■ Try it: What you give back should match the listing word for word.

■ Supplied data:
--

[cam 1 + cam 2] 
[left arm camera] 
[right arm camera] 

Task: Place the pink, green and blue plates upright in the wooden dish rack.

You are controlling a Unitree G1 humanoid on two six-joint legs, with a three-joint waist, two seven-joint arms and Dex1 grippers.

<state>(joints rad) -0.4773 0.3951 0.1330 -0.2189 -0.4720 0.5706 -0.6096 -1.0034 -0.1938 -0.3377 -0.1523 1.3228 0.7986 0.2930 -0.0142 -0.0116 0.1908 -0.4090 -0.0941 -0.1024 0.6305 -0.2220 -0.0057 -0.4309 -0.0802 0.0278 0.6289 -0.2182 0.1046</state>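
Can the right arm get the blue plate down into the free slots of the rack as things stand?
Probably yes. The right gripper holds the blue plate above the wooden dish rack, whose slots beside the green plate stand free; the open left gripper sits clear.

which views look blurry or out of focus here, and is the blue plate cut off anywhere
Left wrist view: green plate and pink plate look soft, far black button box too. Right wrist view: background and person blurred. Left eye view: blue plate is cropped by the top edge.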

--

■ Reply:
[cam 1 + cam 2] 
[left arm camera] 
[right arm camera] 

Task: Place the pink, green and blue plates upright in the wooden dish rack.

You are controlling a Unitree G1 humanoid on two six-joint legs, with a three-joint waist, two seven-joint arms and Dex1 grippers.

<state>(joints rad) -0.4773 0.3951 0.1330 -0.2189 -0.4720 0.5706 -0.6096 -1.0034 -0.1938 -0.3377 -0.1523 1.3228 0.7986 0.2930 -0.0142 -0.0116 0.1908 -0.4090 -0.0941 -0.1024 0.6305 -0.2220 -0.0057 -0.4309 -0.0802 0.0278 0.6289 -0.2182 0.1046</state>
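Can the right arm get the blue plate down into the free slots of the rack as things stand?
Probably yes. The right gripper holds the blue plate above the wooden dish rack, whose slots beside the green plate stand free; the open left gripper sits clear.

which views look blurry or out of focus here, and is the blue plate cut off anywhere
Left wrist view: green plate and pink plate look soft, far black button box too. Right wrist view: background and person blurred. Left eye view: blue plate is cropped by the top edge.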

Output for the exercise is complete.